Triathlon Australia National Performance Director Justin Drew said it was important to ensure competition opportunities for what he says is one of the most exciting groups of young Elites, Under 23s and Juniors, Australia has seen.

“Triathlon Australia is committed to ensuring we have a high level competition calendar with a focus on Continental Cups as well as World Cups,” Drew said.

“It is important for us to have a National Series where we offer our athletes good racing and through this we believe we have taken the right steps.

“Afterall we do this sport to race and to provide the best platform for our athletes to get out and pursue those opportunities”.

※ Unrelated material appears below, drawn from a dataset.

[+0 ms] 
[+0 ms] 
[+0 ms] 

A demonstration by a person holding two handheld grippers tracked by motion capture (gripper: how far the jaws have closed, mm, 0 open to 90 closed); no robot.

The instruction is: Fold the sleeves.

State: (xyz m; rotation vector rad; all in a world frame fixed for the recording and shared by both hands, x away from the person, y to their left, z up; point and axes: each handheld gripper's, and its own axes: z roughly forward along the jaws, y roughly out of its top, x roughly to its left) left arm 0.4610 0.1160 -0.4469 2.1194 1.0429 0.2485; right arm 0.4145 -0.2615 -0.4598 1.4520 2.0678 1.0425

“We have worked closely with our race directors, the ITU and the OTU to make this happen and we thank them for their co-operation.

“We saw some very encouraging signs at this year’s World Championships from Ashleigh Gentle, Matt Hauser, Luke Willian and our paratriathlon team led by Katie Kelly, Emily Tapp, Justin Godfrey and Sally Pilbeam who were outstanding in Rotterdam.

“Triathlon Australia will continue to provide a domestic calendar that will make it attractive for our best Junior, Under 23 and Elite athletes, and those from New Zealand and other regional countries, to get the best possible racing available.”

“The next 12 months will provide opportunities for our athletes at all levels and I’m sure we are going to see some very exiting racing – much of it right here on our own doorsteps.

“Triathlon was front and centre on day one of the Sydney 2000 Olympics which saw our own Michellie Jones take silver and then in 2006 at the Melbourne Commonwealth Games it was time for Emma Snowsill and Brad Kahlefeldt to shine with gold medals.

“I’m sure our current crop of triathletes are priming themselves to perform on a home stage in 2018.

“Opportunities like these don’t come around very often – and then in September the world comes to the Gold Coast.”